Universal Entertainment Corp. can extend its gratitude to Wynn Resorts for having a successful 2018, although Wynn might not take the appreciation seriously. The Japan-based gaming company said in a filing with the Tokyo Stock Exchange (TSE) last Thursday that its net profit came in at around $1.56 billion last year – up from the $121.47 million it lost a year earlier – due primarily to a settlement between the company and Wynn.
Wynn paid Universal $1.437 billion in compensation last year in order to settle a dispute over stock redemptions. Part of the reason for the 2017 losses stemmed from the litigation over that dispute.
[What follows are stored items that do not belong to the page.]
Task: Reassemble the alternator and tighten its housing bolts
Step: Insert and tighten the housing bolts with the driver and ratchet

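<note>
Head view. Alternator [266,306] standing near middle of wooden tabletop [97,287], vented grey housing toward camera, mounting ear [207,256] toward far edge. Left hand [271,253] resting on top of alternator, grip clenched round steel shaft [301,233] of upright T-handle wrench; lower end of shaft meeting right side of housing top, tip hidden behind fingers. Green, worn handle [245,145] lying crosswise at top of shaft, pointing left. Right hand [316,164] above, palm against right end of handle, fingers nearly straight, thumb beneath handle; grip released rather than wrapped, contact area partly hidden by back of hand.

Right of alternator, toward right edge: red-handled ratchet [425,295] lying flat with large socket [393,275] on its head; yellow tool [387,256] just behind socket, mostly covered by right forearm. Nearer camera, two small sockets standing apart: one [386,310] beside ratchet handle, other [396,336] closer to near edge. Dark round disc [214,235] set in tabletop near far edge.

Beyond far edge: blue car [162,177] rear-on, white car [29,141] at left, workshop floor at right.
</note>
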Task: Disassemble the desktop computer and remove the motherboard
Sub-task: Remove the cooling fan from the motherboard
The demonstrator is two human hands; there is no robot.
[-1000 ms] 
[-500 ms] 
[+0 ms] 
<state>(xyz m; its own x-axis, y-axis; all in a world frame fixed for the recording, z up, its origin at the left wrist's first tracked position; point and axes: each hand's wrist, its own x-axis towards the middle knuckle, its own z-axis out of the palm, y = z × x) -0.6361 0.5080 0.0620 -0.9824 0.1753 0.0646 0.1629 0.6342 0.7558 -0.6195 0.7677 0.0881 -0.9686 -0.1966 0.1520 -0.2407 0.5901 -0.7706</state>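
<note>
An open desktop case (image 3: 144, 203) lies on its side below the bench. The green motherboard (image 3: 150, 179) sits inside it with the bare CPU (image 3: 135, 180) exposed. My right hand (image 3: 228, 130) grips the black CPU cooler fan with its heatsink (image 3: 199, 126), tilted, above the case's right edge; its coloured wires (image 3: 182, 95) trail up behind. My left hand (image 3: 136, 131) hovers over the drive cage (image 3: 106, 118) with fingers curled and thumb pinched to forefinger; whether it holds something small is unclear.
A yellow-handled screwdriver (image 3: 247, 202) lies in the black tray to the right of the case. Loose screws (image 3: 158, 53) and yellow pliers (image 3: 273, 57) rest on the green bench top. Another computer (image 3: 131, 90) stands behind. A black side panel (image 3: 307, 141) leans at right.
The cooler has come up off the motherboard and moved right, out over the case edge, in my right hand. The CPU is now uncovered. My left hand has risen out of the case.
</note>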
Net sales at Universal increase to just under $843.67 million in 2018, a significant jump above the $620.06 million it reported a year earlier. The increase came as revenue increased from both the sale and manufacture of pachinko machines, as well as an increase in revenue at the Okada Manila. The Okada Manila was able to add more hotel rooms and restaurants, as well as open new VIP gaming areas and cater to gamblers on junkets, in order to lift its sales.
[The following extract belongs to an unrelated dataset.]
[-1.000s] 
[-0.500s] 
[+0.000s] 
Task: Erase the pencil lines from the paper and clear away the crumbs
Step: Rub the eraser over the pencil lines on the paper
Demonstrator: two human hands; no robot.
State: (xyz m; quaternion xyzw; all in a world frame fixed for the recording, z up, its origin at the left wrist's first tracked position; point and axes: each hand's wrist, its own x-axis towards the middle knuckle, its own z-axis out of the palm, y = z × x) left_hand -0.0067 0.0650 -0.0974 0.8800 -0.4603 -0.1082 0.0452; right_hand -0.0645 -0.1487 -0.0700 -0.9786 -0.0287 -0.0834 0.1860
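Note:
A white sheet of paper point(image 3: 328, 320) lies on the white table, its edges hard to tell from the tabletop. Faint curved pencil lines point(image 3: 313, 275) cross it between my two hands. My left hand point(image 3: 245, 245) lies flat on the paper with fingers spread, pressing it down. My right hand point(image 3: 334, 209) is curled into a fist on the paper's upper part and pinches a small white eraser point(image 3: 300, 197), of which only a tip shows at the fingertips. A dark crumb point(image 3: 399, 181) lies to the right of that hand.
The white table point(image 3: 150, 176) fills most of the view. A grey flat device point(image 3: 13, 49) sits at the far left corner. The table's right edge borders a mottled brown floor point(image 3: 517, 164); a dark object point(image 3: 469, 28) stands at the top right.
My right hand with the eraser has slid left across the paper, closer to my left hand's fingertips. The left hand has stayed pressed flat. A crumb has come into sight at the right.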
In its filing with the TSE, Universal stated, “[The] Philippine gaming market in 2018 continued to grow at an annual rate in excess of 13 percent, and [the] Okada Manila’s share in the market increased due to the opening of integrated resort components and differentiations in terms of the scale of facilities and the quality of services.”
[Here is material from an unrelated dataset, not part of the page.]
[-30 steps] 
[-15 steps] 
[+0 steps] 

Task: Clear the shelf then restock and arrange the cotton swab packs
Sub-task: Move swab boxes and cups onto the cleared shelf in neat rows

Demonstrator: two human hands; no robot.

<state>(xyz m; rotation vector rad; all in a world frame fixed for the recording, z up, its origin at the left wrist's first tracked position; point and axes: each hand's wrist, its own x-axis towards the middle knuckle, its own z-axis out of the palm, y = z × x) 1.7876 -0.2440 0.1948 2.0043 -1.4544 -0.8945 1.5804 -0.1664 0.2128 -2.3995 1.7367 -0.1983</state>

It added, “VIP casino revenues are expected to continue growing driven by the addition of new junkets, and more demand from existing junkets.”
The Okada Manila will soon see additional hotel rooms open in its Tower B. This will help the resort continue its increase in revenue, as well as help it compete better against other venues in the area as it will be able to host larger events and foreign tour groups.
The operating loss for Universal last year was around $56.17 million on net sales of approximately $442.71 million. Adjusted EBITDA (earnings before interest, taxation, depreciation and amortization) was a little more than $37 million and quarterly EBITDA continued to grow throughout 2018.